# Varmints Inc. Cocobolo CR-1



## Lonehowl (Feb 16, 2010)

My CR-1 enclosed reed in cocobolo. Straight forward field call. Oil and wax finish inside and out. A little stippling here and there. 5/8 bore. Can be tuned cottontail or jack.

Asking 25.00 shipped.

Paypal or whatever you would like.

Thanks,

Mark


----------



## sneakygroundbuzzard (Nov 1, 2012)

very nice looking call


----------



## Rick Howard (Feb 25, 2012)

Awesome work Mark!


----------



## jswift (Dec 24, 2012)

Good looking call.


----------



## CMGC (Jan 6, 2013)

Classy call Mark, Love that stippling.


----------



## prairiewolf (Feb 19, 2012)

Great looking call Mark !


----------



## Lonehowl (Feb 16, 2010)

oops. this one is sold, thanks!

Mark


----------



## HowlinRed (Feb 3, 2011)

That was one sweet looking call.
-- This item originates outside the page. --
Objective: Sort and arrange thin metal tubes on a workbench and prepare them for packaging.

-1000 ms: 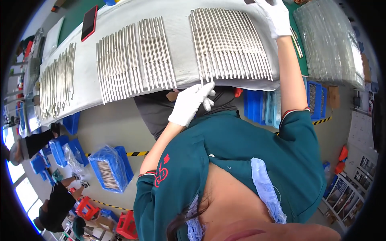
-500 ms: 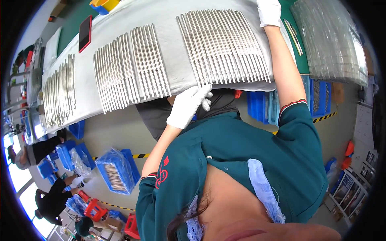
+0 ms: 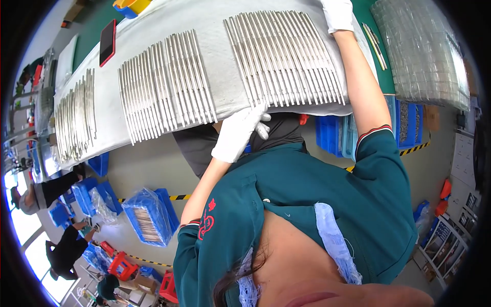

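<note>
- My gloved left hand (image 3: 239, 134) grips the near edge of the white cloth (image 3: 225, 100) on the tabletop.
- My right hand (image 3: 337, 14) rests flat by the metal rods (image 3: 284, 59), fingers uncurled, at the cloth's far side.

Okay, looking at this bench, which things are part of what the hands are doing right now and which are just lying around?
In use:
- left hand at the near edge of the white cloth
- right hand at the far end of the rod row

Lying about:
- middle rod row
- far-left rod row
- red phone
- clear plastic stack
- blue crates on the floor
</note>
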Demonstrator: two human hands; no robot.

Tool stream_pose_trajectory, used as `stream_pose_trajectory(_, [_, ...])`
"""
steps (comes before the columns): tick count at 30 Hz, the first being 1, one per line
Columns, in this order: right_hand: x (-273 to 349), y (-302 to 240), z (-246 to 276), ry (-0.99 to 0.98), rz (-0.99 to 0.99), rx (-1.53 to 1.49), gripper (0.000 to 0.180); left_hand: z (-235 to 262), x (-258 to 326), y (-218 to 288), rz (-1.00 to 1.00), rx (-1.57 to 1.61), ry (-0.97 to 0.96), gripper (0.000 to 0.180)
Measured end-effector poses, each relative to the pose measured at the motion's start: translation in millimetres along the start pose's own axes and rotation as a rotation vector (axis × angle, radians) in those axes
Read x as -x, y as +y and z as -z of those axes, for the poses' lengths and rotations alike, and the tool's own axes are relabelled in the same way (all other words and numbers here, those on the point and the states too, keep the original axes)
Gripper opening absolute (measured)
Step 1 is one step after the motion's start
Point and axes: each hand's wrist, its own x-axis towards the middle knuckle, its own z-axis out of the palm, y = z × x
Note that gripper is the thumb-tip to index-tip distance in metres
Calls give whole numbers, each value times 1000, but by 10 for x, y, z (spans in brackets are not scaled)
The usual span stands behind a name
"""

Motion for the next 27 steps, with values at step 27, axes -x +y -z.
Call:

Love that color!


----------



## bar-d (Feb 3, 2010)

Nice!. By the way Mark, got the diaphragms yesterday at lunch, thanks. Couldn't wait, had to try them out. Good thing my wife works in town. After nearly gagging up my toenails and slobbering all over my shirt, I picked it up pretty quick. Messed with them for about five minutes and when I went outside to go to the shop, both my dogs were sitting on the porch staring at the front door wondering what they had treed.

:hunter:


----------



## Lonehowl (Feb 16, 2010)

Thanks guys, lol bar-d cool deal : )

Mark


----------